▶ [Excerpted data]:
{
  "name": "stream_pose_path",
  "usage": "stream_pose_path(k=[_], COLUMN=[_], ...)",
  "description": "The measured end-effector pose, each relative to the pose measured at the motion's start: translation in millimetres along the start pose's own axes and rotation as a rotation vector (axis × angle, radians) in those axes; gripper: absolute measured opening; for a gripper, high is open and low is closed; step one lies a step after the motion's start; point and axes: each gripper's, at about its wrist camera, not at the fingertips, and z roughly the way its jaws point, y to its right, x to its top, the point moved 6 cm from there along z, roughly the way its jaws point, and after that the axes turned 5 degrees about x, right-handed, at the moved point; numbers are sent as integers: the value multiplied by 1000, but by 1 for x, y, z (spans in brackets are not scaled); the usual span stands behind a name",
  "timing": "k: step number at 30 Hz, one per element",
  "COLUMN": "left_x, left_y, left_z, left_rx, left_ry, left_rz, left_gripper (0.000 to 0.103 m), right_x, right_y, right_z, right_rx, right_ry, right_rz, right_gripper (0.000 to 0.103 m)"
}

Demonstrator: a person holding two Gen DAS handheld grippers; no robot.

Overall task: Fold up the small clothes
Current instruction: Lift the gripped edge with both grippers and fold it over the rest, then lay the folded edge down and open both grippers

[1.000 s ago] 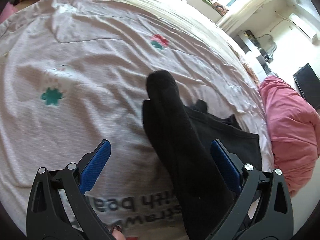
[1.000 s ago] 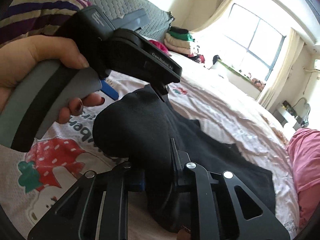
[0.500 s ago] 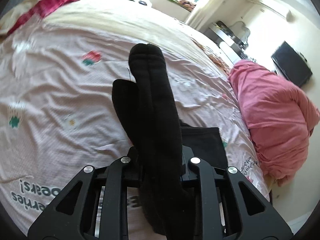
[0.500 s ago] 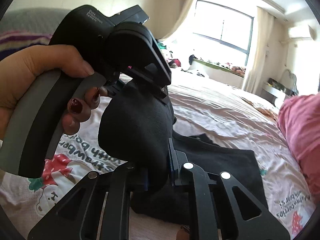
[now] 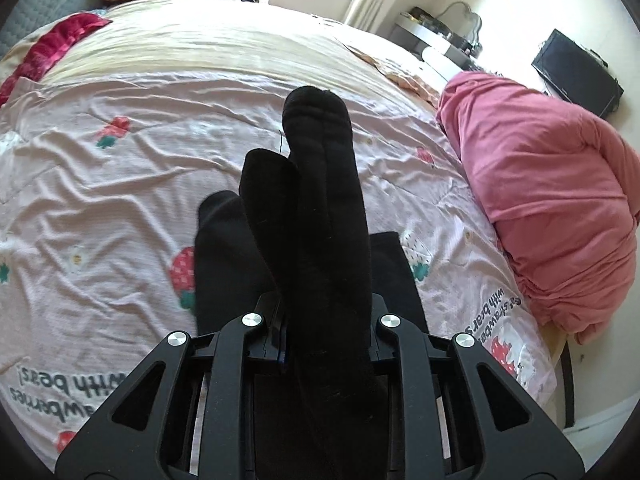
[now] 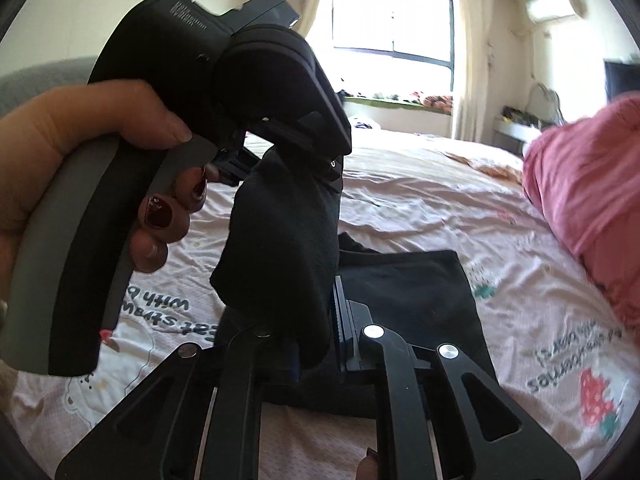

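We now have both tools on the same piece: the left gripper, whose jaws stood wide apart a second ago with the black socks lying loose between them, has clamped onto the pair, and the fabric runs straight out ahead of it with the toe ends hanging forward and above the pink strawberry bedsheet. The right gripper is pinched tight on the other end of the same pair, and in its view the left tool sits just ahead and above, held in a hand, with the socks bunched between the two. Below both tools, a flat black garment lies on the sheet. With both ends secured and lifted clear, we judge the pair ready to be doubled over or laid down folded.
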Motion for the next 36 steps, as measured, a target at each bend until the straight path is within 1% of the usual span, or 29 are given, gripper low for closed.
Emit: stream_pose_path(k=[6,12,17,20,24,25,27,28,29,31,33,34,35,36], left_x=[-7,-13,-20,-22,-24,-24,-24,-24,-23,-21,-18,-15,-12,-10], left_y=[24,35,44,48,55,56,57,57,57,60,61,59,55,51], left_z=[26,53,73,81,89,90,92,92,91,86,76,70,62,58], left_rx=[5,13,22,23,26,26,17,9,-22,-91,-121,-127,-124,-115], left_ry=[-41,-92,-126,-141,-150,-151,-156,-158,-159,-153,-130,-109,-78,-62], left_rz=[20,13,16,13,14,13,3,-4,-16,-38,-40,-35,-29,-25], left_gripper=[15,15,17,19,22,24,27,31,48,61,61,61,61,61], right_x=[-14,-28,-43,-49,-54,-55,-58,-59,-61,-66,-72,-74,-75,-74], right_y=[25,47,69,77,83,82,84,84,85,88,92,95,96,97], right_z=[0,9,17,17,17,17,17,17,16,16,17,17,16,15], right_rx=[16,37,92,122,144,147,150,152,152,141,155,175,185,196], right_ry=[-35,-101,-166,-186,-201,-205,-212,-215,-222,-241,-252,-257,-259,-259], right_rz=[154,310,512,599,662,675,701,710,720,746,785,821,840,847], right_gripper=[11,11,11,11,12,12,17,18,19,19,20,20,22,27])
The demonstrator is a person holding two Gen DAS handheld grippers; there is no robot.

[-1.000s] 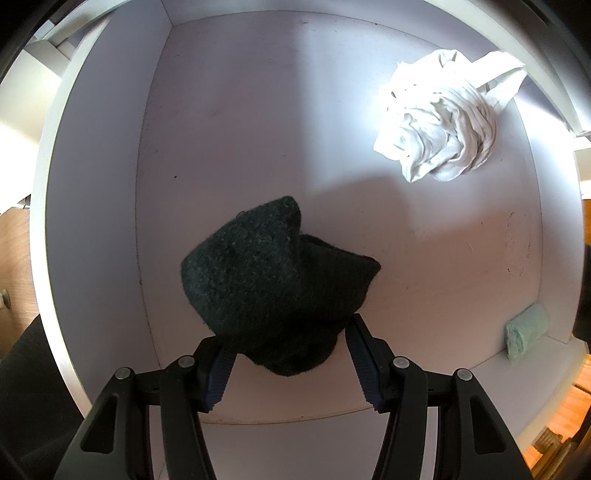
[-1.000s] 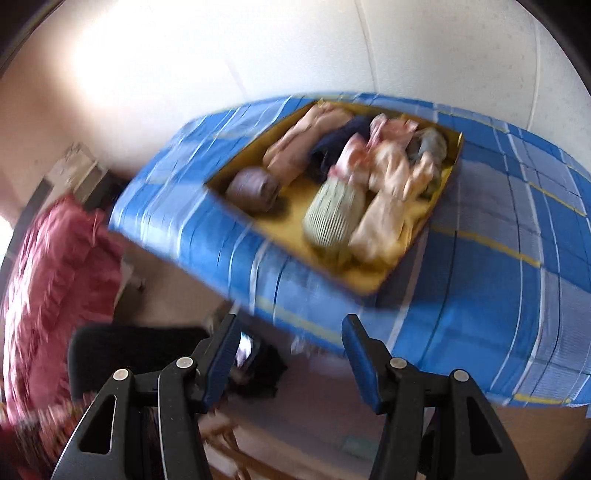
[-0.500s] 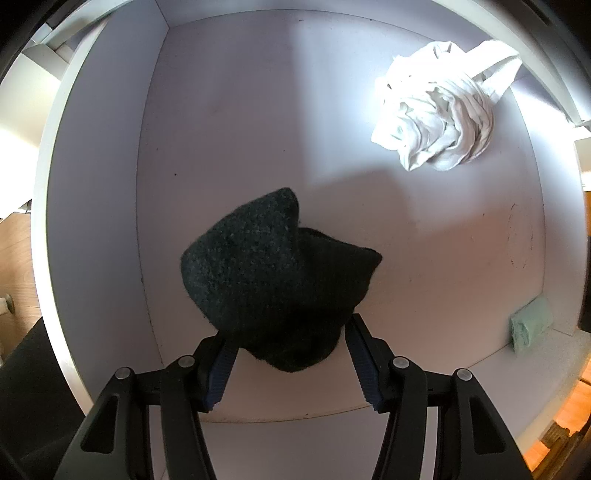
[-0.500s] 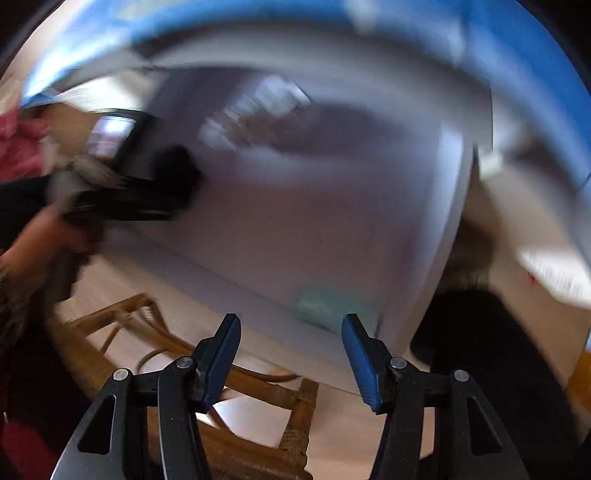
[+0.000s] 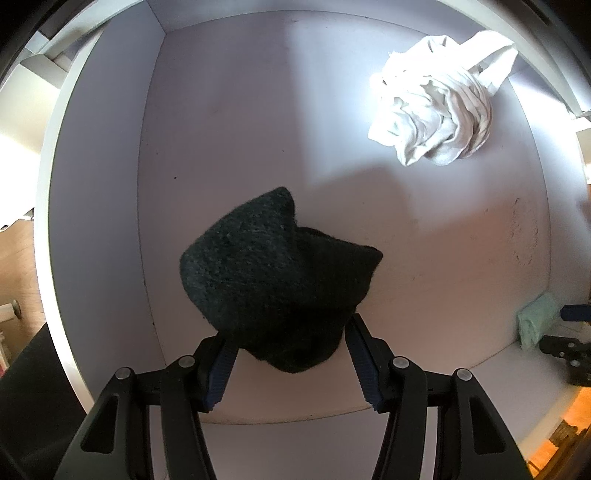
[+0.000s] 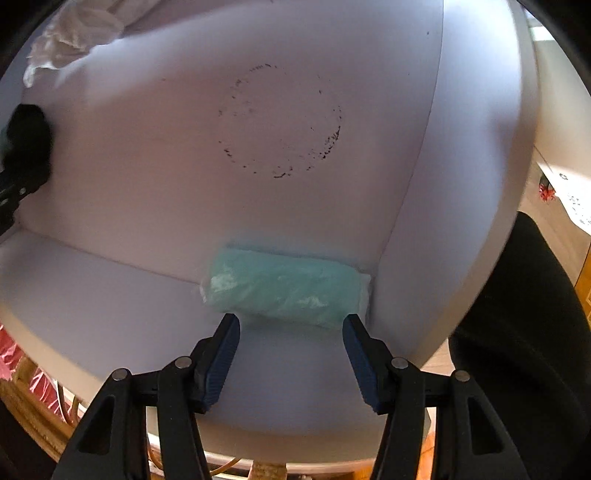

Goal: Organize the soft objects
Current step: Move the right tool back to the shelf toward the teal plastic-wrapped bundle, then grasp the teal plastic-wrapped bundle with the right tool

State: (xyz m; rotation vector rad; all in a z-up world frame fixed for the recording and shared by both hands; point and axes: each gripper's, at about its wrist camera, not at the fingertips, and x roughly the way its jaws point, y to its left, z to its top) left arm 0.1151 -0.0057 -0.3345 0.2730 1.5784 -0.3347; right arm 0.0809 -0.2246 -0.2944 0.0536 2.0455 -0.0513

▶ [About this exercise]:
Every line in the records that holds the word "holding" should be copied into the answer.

▶ [Task answer]:
Demonstrator: a person holding two Gen DAS handheld grippers; no robot.
The demonstrator is a person holding two Gen DAS handheld grippers; there is no robot.

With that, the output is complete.